Unilever PLC (UL) is one of P&G’s competitors based in the UK-Netherlands. Though Unilever also trades as UN for its Dutch version called the Unilever NV I have used UL due to the 0% foreign dividend withholding taxes for US shareholders. Founded in 1885 Unilever also owns a multitude of brands some of which are Dove, Rexona, Axe, Lux, Sunsilk, Lipton, Magnum, Cif, Domestos, Persil, Omo and Surf.Unilever’s brands are much more popular in many of the former British colonial countries than P&G’s brands due to historical connections.Currently UL has a 3.44% dividend yield.The five-year price return and 10-year price returns are 43% and 97% respectively. A $10,000 invest five years ago would be worth $17,977. UL had a 9:5 stock split in 2006.
Though this is a single example, in this case Unilever’s stock has yielded better returns for investors than P&G. So investors may want to consider owning foreign multinationals than simply going with domestic multinationals.
US Multinational: The Dow Chemical Company (DOW)

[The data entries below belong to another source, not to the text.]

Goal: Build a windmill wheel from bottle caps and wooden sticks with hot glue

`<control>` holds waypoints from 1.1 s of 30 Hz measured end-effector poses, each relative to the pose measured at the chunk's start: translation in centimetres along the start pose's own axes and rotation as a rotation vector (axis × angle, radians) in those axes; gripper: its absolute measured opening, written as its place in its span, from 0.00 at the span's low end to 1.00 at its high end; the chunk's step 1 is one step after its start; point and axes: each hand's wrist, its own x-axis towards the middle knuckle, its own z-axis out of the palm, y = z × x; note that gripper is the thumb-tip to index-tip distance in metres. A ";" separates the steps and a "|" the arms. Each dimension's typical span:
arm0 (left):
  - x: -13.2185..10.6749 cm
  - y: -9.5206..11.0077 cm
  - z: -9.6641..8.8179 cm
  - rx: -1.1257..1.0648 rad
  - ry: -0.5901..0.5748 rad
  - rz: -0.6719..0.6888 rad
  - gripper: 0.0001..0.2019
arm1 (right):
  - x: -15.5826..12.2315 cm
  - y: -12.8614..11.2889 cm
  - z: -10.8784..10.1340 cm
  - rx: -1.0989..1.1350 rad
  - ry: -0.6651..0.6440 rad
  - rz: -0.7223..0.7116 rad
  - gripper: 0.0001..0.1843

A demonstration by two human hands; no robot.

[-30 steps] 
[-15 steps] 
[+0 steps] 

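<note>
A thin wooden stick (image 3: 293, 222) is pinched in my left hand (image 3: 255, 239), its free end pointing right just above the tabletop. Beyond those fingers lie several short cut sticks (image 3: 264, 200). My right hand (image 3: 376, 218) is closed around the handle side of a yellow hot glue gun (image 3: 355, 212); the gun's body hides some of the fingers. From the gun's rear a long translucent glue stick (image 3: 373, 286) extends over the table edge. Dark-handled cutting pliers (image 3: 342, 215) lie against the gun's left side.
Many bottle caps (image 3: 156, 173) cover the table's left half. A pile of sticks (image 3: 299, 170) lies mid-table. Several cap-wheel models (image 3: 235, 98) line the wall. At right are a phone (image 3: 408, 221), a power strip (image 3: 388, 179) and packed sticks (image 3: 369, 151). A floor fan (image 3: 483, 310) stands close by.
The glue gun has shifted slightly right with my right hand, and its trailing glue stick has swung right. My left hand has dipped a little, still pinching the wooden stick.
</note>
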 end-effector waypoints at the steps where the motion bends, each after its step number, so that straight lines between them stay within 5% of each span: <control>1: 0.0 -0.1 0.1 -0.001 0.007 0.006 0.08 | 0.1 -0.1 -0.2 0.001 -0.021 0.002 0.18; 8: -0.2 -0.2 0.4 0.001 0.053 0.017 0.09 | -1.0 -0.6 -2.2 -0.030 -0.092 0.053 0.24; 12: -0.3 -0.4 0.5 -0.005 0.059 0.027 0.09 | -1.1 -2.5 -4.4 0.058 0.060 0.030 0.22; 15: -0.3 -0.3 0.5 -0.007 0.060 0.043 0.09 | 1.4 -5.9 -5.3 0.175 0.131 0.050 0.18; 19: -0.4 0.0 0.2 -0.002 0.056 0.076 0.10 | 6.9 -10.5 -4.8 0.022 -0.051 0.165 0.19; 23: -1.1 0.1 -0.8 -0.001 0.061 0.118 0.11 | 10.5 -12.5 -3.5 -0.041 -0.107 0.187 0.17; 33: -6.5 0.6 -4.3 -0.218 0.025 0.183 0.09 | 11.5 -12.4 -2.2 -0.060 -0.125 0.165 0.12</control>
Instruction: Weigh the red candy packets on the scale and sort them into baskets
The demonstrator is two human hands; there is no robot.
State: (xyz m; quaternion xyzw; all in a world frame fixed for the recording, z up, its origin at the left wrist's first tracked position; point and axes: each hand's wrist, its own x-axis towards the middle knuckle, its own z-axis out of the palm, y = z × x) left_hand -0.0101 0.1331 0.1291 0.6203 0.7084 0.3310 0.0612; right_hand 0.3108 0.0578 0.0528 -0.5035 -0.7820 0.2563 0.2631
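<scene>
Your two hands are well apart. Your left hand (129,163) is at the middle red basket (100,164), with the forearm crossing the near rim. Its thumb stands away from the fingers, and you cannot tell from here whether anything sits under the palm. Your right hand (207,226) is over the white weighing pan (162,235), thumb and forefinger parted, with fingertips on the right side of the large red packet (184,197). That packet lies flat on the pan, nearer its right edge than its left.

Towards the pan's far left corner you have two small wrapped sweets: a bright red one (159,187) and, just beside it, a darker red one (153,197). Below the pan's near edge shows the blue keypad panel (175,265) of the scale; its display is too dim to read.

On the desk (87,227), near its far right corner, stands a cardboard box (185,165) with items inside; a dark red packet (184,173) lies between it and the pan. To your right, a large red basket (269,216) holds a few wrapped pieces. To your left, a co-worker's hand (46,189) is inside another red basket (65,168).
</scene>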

Current Dividend Yield: 3.51%
5-year Price Return: 61%
10-year Price Return: 1%
European Peer: BASF SE (BASFY)
Current Dividend Yield: 3.89%
5-year Price Return: 58%
10-year Price Return: 194%
US Multinational: Mondelez International, Inc (MDLZ)
Current Dividend Yield: 1.69%
5-year Price Return: 15%
10-year Price Return: 6%
European Peer:Nestle SA (NSRGY)
Current Dividend Yield: 3.20%
5-year Price Return: 47%
10-year Price Return: 183%
US Multinational: Exxon Mobil Corporation (XOM)

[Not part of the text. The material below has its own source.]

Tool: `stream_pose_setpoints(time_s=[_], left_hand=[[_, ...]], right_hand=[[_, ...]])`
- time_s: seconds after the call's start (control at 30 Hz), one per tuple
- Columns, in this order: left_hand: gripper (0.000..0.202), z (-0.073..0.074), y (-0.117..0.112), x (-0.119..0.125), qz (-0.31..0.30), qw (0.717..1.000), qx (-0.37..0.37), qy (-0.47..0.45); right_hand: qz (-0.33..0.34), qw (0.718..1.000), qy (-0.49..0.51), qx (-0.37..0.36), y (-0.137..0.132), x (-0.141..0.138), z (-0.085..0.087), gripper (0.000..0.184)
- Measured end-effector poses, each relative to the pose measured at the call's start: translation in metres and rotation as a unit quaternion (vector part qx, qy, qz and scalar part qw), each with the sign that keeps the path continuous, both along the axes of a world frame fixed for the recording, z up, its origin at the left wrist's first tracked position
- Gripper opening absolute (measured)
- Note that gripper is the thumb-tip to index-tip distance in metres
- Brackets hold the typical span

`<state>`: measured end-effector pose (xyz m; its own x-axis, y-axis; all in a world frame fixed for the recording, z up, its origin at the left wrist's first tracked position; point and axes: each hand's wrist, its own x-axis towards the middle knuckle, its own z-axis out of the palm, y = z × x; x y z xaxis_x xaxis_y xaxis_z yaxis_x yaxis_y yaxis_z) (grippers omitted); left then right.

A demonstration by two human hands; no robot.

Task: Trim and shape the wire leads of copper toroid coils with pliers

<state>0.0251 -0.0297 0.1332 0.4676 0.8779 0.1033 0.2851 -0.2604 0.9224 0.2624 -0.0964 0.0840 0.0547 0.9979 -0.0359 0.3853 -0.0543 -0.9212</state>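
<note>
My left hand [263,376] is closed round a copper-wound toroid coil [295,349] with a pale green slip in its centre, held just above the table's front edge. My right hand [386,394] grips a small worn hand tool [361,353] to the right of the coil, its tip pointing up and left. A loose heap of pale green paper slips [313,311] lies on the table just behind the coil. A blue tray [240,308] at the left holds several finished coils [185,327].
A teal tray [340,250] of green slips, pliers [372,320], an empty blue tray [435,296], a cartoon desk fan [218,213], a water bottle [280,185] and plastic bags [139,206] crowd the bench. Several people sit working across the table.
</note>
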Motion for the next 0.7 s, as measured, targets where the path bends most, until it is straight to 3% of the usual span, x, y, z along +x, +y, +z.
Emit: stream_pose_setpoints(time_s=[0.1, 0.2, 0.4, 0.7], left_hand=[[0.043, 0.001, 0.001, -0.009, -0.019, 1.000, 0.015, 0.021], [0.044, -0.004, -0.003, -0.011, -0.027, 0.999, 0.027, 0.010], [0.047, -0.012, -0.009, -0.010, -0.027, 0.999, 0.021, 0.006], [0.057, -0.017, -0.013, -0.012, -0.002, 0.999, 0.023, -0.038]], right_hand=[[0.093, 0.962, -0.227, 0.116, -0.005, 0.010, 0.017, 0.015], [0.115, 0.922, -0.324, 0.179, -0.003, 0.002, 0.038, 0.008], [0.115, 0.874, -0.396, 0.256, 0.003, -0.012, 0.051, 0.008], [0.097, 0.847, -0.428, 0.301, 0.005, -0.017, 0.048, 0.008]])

Current Dividend Yield: 3.24%
5-year Price Return: 25%
10-year Price Return: 47%
European Peer: Royal Dutch Shell plc (RDS-B)
Current Dividend Yield: 5.83%
5-year Price Return: 8%
10-year Price Return: -2%
US Multinational: Altria Group Inc. (MO)
Current Dividend Yield: 3.86%
5-year Price Return: 156%
10-year Price Return: -19%
European Peer: British American Tobacco PLC (BTI)
Current Dividend Yield: 4.39%
5-year Price Return: 60%
10-year Price Return: 187%
Please note that countries such as Switzerland, Germany and Netherlands have high dividend withholding taxes. However they can recouped if stocks are held in a regular account. If those stocks are held in retirement accounts such as IRA or 401Ks then the dividend tax will be lost forever.Since I illustrated the sample stocks with ADRs any foreign currency issues do not apply.
This simply exercise shows that it is possible to earn higher returns by venturing beyond the U.S. shores. Though it is only a small sample size similar returns can be found with many other foreign stocks.
Note: Dividend yields and returns noted above are as of Mar 11, 2015. Data is known to be accurate from sources used.Please use your own due diligence before making any investment decisions.